All of the lines below should be output exactly as shown.

▶ DATASET CONTENT
-- Opening Marker --

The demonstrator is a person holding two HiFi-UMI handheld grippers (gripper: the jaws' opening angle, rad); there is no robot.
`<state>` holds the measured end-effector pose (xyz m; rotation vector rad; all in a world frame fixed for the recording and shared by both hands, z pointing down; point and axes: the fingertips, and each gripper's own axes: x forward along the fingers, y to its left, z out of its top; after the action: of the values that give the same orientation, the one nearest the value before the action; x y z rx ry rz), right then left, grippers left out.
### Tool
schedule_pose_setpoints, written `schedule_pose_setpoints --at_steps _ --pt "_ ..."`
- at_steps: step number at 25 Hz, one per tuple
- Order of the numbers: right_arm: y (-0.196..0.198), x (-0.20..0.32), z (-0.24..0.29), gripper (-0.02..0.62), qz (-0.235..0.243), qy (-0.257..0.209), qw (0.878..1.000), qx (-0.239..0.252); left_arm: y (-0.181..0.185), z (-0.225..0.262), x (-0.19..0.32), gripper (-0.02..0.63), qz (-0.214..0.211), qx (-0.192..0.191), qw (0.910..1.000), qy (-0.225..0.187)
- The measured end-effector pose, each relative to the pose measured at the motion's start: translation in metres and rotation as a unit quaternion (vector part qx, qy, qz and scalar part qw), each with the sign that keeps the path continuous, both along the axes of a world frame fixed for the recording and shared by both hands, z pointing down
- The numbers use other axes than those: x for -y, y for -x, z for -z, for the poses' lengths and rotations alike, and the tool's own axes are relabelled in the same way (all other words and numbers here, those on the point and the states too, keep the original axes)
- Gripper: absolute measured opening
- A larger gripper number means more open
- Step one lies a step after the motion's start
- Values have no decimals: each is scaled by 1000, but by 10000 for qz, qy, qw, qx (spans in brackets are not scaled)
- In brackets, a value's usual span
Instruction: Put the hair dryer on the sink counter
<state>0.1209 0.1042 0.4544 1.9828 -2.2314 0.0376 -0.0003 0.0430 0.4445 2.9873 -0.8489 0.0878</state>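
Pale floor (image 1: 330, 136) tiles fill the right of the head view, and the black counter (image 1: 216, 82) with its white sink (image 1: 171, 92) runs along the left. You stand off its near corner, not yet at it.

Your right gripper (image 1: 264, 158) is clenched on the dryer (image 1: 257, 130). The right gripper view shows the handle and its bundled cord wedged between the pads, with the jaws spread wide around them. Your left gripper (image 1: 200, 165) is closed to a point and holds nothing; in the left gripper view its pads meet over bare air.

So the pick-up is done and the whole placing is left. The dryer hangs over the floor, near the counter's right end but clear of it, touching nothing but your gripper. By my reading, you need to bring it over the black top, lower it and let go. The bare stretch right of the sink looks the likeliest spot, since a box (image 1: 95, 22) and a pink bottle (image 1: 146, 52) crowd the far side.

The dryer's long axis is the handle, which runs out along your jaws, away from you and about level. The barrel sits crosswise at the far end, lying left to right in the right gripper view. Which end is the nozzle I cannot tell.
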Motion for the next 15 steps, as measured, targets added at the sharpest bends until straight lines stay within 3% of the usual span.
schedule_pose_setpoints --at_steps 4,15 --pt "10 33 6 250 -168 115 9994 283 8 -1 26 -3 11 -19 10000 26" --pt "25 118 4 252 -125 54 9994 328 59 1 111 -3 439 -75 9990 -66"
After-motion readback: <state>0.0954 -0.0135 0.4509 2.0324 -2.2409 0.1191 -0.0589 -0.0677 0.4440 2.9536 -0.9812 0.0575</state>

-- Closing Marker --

▶ ANSWER BOX
The demonstrator is a person holding two HiFi-UMI handheld grippers (gripper: the jaws' opening angle, rad); there is no robot.
`<state>` holds the measured end-effector pose (xyz m; rotation vector rad; all in a world frame fixed for the recording and shared by both hands, z pointing down; point and axes: the fingertips, and each gripper's own axes: x forward along the fingers, y to its left, z out of its top; after the action: of the values that give the same orientation, the one nearest the value before the action; x y z rx ry rz), right then left, grippers left out.
### Tool
schedule_pose_setpoints, written `schedule_pose_setpoints --at_steps _ --pt "_ ..."`
- at_steps: step number at 25 Hz, one per tuple
- Order of the numbers: right_arm: y (-0.196..0.198), x (-0.20..0.32), z (-0.24..0.29), gripper (-0.02..0.62), qz (-0.235..0.243), qy (-0.257..0.209), qw (0.878..1.000), qx (-0.239..0.252); left_arm: y (-0.181..0.185), z (-0.225..0.262), x (-0.19..0.32), gripper (-0.02..0.63), qz (-0.214..0.211), qx (-0.192..0.191), qw (0.910..1.000), qy (-0.225..0.187)
- The measured end-effector pose, each relative to the pose measured at the motion's start: translation in metres and rotation as a unit quaternion (vector part qx, qy, qz and scalar part qw), each with the sign that keeps the path continuous, both along the axes of a world frame fixed for the recording and shared by both hands, z pointing down
- The numbers use other axes than those: x for -y, y for -x, z for -z, for the poses' lengths and rotations alike, and the tool's own axes are relabelled in the same way (all other words and numbers here, those on the point and the states too, keep the original axes)
- Gripper: absolute measured opening
- A larger gripper number means more open
- Step one lies a step after the motion's start
- Values have no decimals: each is scaled by 1000, but by 10000 for qz, qy, qw, qx (spans in brackets are not scaled)
- In brackets, a value's usual span
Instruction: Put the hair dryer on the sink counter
<state>0.1209 0.1042 0.4544 1.9828 -2.2314 0.0376 -0.0003 0.0430 0.4445 2.9873 -0.8489 0.0878</state>
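Pale floor (image 1: 330, 136) tiles fill the right of the head view, and the black counter (image 1: 216, 82) with its white sink (image 1: 171, 92) runs along the left. You stand off its near corner, not yet at it.

Your right gripper (image 1: 264, 158) is clenched on the dryer (image 1: 257, 130). The right gripper view shows the handle and its bundled cord wedged between the pads, with the jaws spread wide around them. Your left gripper (image 1: 200, 165) is closed to a point and holds nothing; in the left gripper view its pads meet over bare air.

So the pick-up is done and the whole placing is left. The dryer hangs over the floor, near the counter's right end but clear of it, touching nothing but your gripper. By my reading, you need to bring it over the black top, lower it and let go. The bare stretch right of the sink looks the likeliest spot, since a box (image 1: 95, 22) and a pink bottle (image 1: 146, 52) crowd the far side.

The dryer's long axis is the handle, which runs out along your jaws, away from you and about level. The barrel sits crosswise at the far end, lying left to right in the right gripper view. Which end is the nozzle I cannot tell.
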Motion for the next 15 steps, as measured, targets added at the sharpest bends until straight lines stay within 3% of the usual span.
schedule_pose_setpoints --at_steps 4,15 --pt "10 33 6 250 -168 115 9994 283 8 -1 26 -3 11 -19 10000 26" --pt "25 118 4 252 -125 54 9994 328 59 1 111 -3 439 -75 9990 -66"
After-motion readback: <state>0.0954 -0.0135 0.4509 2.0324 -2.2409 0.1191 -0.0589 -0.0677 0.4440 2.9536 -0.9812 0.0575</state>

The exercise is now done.